The ever-increasing popularity of social media sites like Twitter, Facebook and others, can create issues for doctors and other health care providers. A few weeks ago, I posted about the Rhode Island physician who lost her job and was reprimanded by the Medical Board for inadvertently identifying a patient on Facebook. Other than the HIPAA and physician-patient privilege issues, social media can present other issues for doctors. For example, last year, CNN.com ran a story about physicians on a humanitarian mission to Haiti posting photos on Facebook. The article, which can be read here, indicates that the Puerto Rican Medical Board investigated the posting of photos of doctors drinking, posing with guns and partying. Ultimately, Medical Board exonerated the physicians, but the incident itself highlights the risks of social media for doctors.
A major concern for health care providers with an online presence is maintaining professional and personal boundaries.
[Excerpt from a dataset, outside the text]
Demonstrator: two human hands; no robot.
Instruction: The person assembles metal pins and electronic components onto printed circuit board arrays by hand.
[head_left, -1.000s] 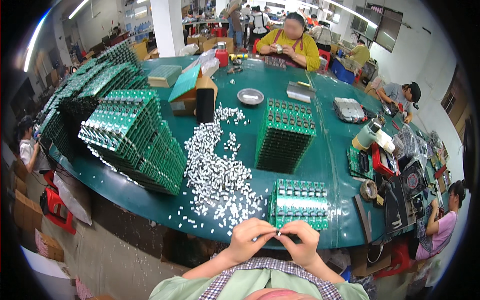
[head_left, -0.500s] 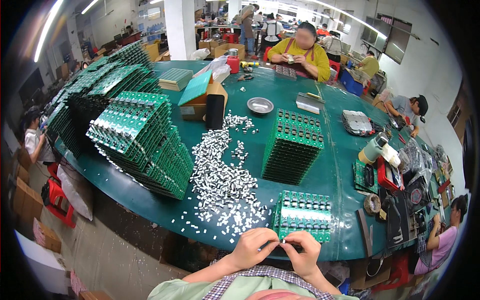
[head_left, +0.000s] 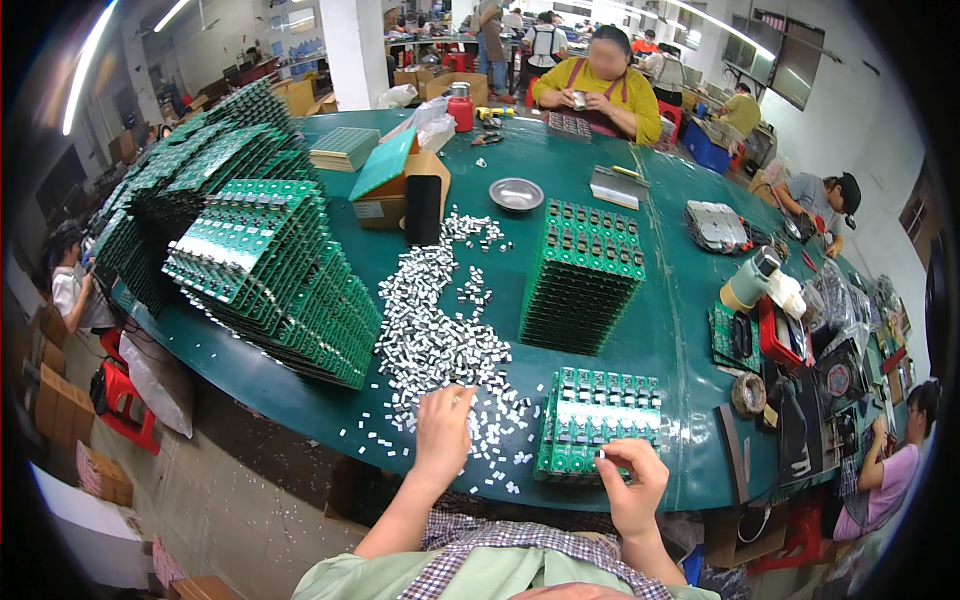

The AMA has issued a policy on professionalism in the use of social media for physicians that should be required reading for all healthcare professionals. The AMA Policy can be viewed here.
Doctors and other healthcare providers who choose to have a social media presence should keep a couple of things in mind:
- Nothing about the Internet is Private. The physician-patient privilege and HIPAA prohibit disclosure of any information that would identify a patient. The more unique a case is, the more likely a description would identify the patient. Don’t discuss patients or cases, no matter how interesting. Here’s what can happen.
- Boundaries become Blurred Online. As with the physicians in Haiti discussed above, the lines between private and professional life can be difficult to discern. An April 2007 article in the AMA Journal Of Ethics, cautions against physician’s disclosure of personal issues to patients, such as similar medical conditions, in an attempt to empathize with the patient. Allowing patients “behind the curtain” into a physician’s personal life is a situation ripe for problems. Although patients may feel a greater connection to the physician, they can also start to view the relationship as something more. Most commenters recommend avoiding “friending” patients on Facebook. See”A Doctor’s Request: Please Don’t Friend Me” from USA Today; and “Practicing Medicine in the Age of Facebook” from the New England Journal of Medicine. Because of the unique nature of the physician-patient relationship, keep your personal and professional life separate.
- The Same Rules Apply Online as Off. If physicians or practices choose to have Facebook or other social media presence, keep in mind that all of the rules that apply in the real world apply online. This means that poor advice, poor decisions, and poor communication online can have the same affect as that given in person.